**Problem description**: Set down the material in full. Keep every line exactly as it is.

# # # # #

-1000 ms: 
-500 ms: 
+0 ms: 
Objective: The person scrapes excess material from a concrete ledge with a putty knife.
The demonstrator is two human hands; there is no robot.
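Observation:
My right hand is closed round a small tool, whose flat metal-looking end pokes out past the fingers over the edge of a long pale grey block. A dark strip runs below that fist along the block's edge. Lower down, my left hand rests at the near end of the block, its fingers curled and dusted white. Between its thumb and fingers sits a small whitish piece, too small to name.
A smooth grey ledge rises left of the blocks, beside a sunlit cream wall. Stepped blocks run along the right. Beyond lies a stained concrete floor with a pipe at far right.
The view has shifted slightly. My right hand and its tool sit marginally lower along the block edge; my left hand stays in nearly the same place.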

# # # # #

**Answer box**:
-1000 ms: 
-500 ms: 
+0 ms: 
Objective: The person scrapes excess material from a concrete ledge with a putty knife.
The demonstrator is two human hands; there is no robot.
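Observation:
My right hand is closed round a small tool, whose flat metal-looking end pokes out past the fingers over the edge of a long pale grey block. A dark strip runs below that fist along the block's edge. Lower down, my left hand rests at the near end of the block, its fingers curled and dusted white. Between its thumb and fingers sits a small whitish piece, too small to name.
A smooth grey ledge rises left of the blocks, beside a sunlit cream wall. Stepped blocks run along the right. Beyond lies a stained concrete floor with a pipe at far right.
The view has shifted slightly. My right hand and its tool sit marginally lower along the block edge; my left hand stays in nearly the same place.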

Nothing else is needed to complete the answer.